§ **Requirement**: Write out exactly, and only, the lines below from the line with "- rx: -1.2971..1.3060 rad" through the line with "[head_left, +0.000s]"; pictures do not belong in the copy.

---------- Information shown ----------

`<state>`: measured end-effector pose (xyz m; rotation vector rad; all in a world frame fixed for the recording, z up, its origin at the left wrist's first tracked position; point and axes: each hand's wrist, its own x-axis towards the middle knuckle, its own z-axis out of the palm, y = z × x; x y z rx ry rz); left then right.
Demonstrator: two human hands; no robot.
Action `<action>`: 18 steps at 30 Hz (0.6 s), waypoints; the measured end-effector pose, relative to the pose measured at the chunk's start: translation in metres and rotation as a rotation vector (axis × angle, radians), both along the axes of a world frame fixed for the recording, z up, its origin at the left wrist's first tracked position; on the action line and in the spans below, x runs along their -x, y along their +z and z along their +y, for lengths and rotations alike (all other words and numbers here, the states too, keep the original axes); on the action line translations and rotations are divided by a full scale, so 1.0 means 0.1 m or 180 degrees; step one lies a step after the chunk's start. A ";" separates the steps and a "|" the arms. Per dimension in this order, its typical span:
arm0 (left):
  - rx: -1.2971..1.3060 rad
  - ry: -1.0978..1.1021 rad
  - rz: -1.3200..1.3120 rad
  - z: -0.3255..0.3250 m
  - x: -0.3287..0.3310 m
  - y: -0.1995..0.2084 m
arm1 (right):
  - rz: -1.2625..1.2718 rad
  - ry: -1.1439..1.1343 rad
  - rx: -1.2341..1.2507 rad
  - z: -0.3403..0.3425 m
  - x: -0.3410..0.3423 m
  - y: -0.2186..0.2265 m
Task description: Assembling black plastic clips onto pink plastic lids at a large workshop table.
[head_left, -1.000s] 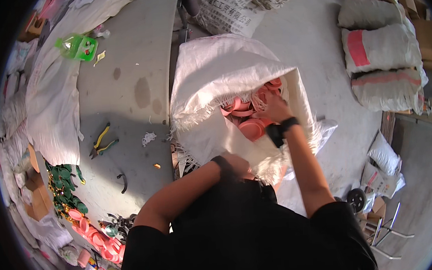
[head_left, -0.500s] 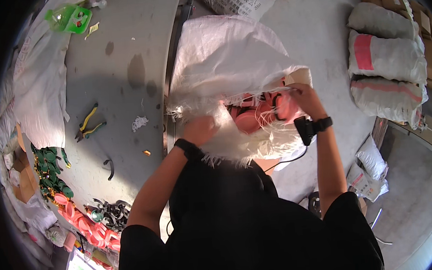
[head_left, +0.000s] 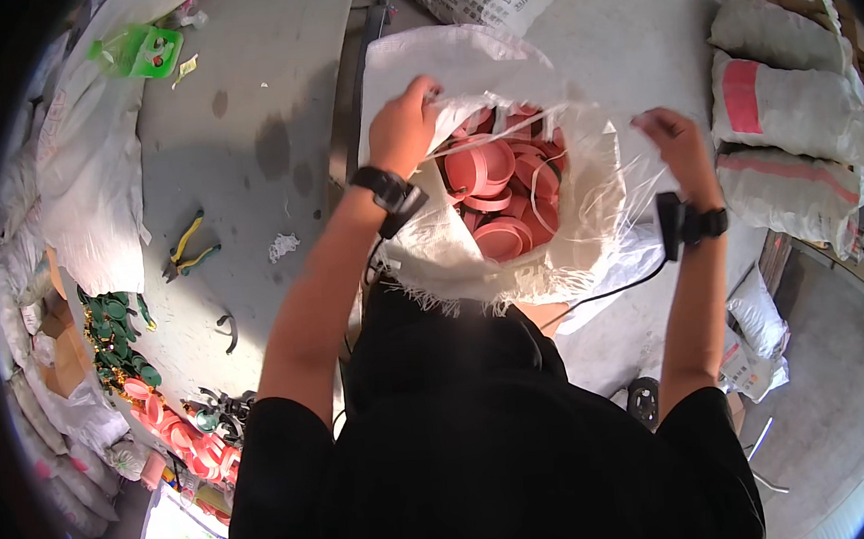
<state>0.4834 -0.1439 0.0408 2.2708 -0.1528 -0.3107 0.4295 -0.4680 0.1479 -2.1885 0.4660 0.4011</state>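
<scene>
Apart, either side of an open white sack [head_left: 595,188] of pink pieces [head_left: 483,169], left hand [head_left: 402,131] with curled fingers, right hand [head_left: 686,155] with narrowed fingers, any hold unclear.

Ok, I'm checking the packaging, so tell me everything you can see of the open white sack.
The sack looks like off-white woven plastic, frayed around its mouth, with loose threads trailing. It is just right of the grey table, opening upward, its rim uneven, pink round parts showing inside. Its underside is hidden. The left hand is at its far left rim, grip unclear; the right hand is off its right side, with pale, blurred strands between.
</scene>
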 end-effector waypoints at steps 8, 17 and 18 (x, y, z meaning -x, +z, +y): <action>0.1102 -0.0782 -0.0207 -0.56 -1.79 0.51 | -0.0852 0.0220 0.0813 -1.20 -1.56 -0.37; 0.0594 -0.1354 -0.1275 -0.80 -0.78 0.95 | -0.2344 0.0243 0.2364 -0.05 -0.54 -0.32; 0.0701 -0.1706 -0.0440 -0.83 -0.45 0.96 | -0.2289 0.0180 0.1152 0.15 -0.30 -0.27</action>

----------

§ **Exercise output**:
  - rx: -1.2971..1.3060 rad
  - ry: -1.0978..1.1021 rad
  - rz: -1.3200..1.3120 rad
  - z: -0.3255..0.3250 m
  - x: -0.3287..0.3310 m
  - y: -0.1995..0.2084 m
arm1 (right):
  - rz: -1.2625..1.2718 rad
  - ry: -1.1439..1.1343 rad
  - rx: -1.2341..1.2507 rad
  - z: -0.3403..0.3425 m
  - x: -0.3410..0.3423 m
  - y: -0.2186..0.2265 m
Task description: Assembling black plastic clips onto pink plastic lids at a large workshop table.
[head_left, -1.000s] 
[head_left, -0.500s] 
[head_left, +0.000s] 

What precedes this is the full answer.